■ EXERCISE AIM:
Set down exactly the lines below, starting at the one that contains "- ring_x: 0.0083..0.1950" and ending at the one that contains "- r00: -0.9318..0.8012", with both of those lines included and nothing else.

■ COLLECTED MATERIAL:
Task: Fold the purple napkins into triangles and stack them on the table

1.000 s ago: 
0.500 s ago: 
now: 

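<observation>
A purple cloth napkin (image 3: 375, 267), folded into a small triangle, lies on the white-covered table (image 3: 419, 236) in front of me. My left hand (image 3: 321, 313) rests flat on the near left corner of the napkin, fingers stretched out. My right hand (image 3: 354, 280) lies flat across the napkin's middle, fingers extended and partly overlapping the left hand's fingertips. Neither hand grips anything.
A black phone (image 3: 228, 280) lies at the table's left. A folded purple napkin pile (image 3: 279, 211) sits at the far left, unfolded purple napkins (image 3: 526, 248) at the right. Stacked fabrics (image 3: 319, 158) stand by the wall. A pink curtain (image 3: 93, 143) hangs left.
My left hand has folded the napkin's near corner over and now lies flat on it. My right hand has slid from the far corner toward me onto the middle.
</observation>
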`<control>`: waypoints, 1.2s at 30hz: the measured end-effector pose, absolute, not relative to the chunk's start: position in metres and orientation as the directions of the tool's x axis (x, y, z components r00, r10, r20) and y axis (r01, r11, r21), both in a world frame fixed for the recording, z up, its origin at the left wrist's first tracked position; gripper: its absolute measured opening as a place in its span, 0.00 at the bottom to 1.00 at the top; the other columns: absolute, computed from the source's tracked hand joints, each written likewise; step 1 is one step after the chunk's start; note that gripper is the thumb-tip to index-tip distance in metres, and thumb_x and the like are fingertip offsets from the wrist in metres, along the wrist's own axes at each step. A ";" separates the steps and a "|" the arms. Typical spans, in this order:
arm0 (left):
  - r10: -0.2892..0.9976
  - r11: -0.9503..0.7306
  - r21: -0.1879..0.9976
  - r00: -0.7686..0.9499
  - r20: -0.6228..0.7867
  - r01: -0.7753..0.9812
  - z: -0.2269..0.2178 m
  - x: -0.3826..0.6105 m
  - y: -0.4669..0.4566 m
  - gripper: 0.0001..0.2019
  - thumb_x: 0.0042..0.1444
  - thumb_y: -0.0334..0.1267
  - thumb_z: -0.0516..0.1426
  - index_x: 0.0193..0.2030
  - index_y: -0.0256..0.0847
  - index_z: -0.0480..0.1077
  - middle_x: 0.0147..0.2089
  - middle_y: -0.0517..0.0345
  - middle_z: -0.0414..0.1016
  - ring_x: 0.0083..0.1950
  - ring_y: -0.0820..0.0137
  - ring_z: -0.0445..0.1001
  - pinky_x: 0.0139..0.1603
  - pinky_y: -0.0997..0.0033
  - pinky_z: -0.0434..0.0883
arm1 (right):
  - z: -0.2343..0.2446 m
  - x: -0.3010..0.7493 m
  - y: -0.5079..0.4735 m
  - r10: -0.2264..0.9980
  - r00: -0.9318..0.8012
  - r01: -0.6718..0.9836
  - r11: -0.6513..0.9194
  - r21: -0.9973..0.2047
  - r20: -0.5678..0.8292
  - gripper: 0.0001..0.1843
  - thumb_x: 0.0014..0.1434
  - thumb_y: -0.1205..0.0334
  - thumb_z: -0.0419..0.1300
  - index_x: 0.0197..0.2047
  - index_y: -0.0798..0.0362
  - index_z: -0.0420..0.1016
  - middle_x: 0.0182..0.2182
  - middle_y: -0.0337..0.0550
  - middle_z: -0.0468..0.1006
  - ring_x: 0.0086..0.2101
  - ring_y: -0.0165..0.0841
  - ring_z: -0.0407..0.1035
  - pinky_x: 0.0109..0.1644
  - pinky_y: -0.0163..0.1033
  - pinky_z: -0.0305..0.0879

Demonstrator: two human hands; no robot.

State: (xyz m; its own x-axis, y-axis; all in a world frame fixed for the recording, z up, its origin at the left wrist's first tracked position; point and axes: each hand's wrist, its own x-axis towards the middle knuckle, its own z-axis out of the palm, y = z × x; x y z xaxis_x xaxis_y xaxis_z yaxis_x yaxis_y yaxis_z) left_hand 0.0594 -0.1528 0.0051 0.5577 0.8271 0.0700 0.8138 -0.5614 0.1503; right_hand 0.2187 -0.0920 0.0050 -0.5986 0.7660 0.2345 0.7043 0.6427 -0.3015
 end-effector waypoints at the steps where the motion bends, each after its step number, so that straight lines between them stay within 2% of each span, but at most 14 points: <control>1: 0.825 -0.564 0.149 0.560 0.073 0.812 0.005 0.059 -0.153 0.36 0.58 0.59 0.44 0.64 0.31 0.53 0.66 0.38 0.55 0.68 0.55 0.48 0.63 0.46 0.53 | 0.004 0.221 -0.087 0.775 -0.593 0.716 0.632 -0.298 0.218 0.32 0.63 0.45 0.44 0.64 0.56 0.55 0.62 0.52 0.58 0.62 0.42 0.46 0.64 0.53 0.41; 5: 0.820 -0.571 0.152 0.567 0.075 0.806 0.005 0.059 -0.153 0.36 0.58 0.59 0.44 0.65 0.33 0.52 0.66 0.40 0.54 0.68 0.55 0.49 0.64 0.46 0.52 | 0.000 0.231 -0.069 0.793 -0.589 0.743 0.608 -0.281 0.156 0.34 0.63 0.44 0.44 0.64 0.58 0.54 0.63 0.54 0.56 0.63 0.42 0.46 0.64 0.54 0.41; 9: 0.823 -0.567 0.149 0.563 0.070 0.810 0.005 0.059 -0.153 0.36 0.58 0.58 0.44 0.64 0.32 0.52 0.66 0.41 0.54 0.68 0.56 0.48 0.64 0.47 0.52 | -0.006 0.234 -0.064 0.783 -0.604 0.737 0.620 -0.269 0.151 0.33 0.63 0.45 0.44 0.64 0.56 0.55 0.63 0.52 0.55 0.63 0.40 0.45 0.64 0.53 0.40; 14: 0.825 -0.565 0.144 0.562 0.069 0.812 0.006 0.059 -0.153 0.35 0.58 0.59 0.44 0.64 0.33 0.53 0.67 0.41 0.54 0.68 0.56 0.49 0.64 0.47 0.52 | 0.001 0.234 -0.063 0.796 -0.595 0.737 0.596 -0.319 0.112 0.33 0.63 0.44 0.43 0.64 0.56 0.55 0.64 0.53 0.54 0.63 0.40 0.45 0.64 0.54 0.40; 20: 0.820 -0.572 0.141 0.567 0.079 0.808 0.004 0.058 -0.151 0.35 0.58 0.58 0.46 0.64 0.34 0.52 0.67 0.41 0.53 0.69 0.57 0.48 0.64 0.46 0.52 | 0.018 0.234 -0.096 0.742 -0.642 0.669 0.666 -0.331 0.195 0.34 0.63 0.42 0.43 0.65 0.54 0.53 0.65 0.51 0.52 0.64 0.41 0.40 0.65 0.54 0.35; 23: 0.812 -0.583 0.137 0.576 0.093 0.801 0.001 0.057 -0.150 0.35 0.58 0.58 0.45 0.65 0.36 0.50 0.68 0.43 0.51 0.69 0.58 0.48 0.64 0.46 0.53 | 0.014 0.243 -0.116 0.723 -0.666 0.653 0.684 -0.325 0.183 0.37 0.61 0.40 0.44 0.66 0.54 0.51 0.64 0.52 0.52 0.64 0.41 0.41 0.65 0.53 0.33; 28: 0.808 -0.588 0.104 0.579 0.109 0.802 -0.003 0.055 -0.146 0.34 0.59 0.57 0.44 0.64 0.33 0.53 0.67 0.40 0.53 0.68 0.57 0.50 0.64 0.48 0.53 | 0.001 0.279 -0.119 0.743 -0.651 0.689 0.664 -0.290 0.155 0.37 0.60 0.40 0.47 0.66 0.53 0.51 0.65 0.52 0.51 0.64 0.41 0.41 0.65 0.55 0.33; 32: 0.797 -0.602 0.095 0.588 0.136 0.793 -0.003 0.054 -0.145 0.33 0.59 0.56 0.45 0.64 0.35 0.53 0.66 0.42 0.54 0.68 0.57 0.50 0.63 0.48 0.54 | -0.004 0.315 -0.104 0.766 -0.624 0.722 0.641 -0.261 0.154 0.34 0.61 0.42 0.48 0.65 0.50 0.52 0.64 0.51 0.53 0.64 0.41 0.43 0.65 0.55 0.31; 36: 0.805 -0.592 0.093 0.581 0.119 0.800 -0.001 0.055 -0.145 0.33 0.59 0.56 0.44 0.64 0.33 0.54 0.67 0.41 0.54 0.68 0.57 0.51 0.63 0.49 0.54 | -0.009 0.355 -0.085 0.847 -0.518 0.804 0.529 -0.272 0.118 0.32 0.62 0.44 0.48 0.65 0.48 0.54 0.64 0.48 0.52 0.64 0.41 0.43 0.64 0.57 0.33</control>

■ EXERCISE RESPONSE:
  - ring_x: 0.0083..0.1950
  - ring_y: -0.0820..0.0137
  - ring_z: -0.0445..0.1001
  - pinky_x: 0.0139..0.1603
  - pinky_y: -0.0997..0.0033
  - pinky_z: -0.0434..0.0883
arm1 (right):
  - z: -0.2343..0.2446 m
  - x: -0.3010..0.7493 m
  - y: -0.5079..0.4735 m
  - r10: -0.2264..0.9980
  - r00: -0.9318..0.8012

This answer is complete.